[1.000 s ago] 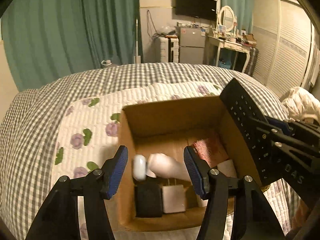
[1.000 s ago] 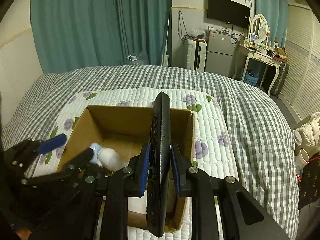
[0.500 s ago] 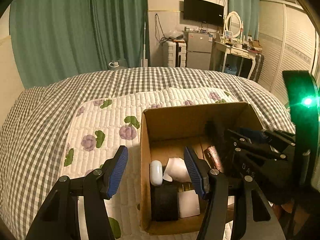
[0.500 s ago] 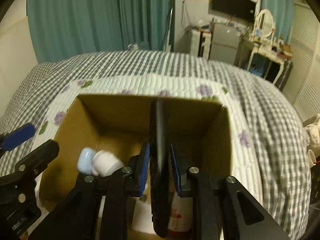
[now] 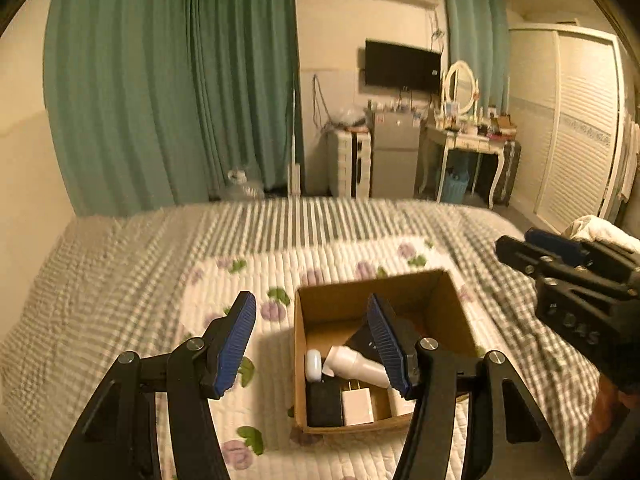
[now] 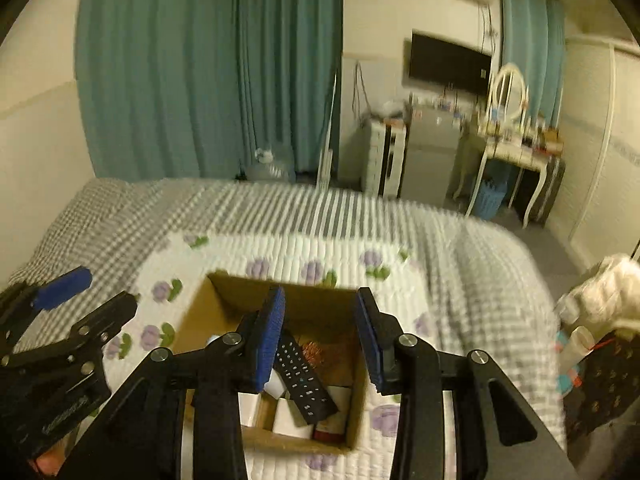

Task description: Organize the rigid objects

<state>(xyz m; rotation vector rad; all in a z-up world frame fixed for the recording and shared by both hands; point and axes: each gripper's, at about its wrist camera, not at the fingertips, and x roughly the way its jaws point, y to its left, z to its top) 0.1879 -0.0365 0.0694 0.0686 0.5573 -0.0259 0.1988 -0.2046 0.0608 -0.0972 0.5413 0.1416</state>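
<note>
The right tool point(image 6: 320, 340), which a second ago was clamped on the remote point(image 6: 305, 380), now stands wide open and empty above the box point(image 6: 360, 400). The remote has gone from between the fingers and lies inside, so its placement looks done, and both tools have lifted back from the box compared with a moment before.

The left tool point(image 5: 312, 344) is also spread wide with nothing in it, as it was earlier; it hangs over the box's left edge.

The remote lies button-face up on top of the other contents, resting across white blocks point(image 6: 294, 420) and beside a reddish item point(image 6: 330, 428). Its long axis runs diagonally: the far end points toward the box's back left, the near end toward the front right corner, and it seems to slope, not lie flat. In the left view only a dark part of it shows behind the right finger, next to a white bottle point(image 5: 354, 364) and an earbud case point(image 5: 314, 364).

The box sits on a floral quilt point(image 5: 248, 280) on the bed. Nothing more to sort shows on the quilt near it.
</note>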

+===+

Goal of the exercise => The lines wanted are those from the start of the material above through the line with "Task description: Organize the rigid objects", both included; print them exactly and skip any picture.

Output for this task =>
[1.000 s ago] 
[1.000 s ago] 
[0.500 s ago] 
[0.500 s ago] 
[now] 
[now] 

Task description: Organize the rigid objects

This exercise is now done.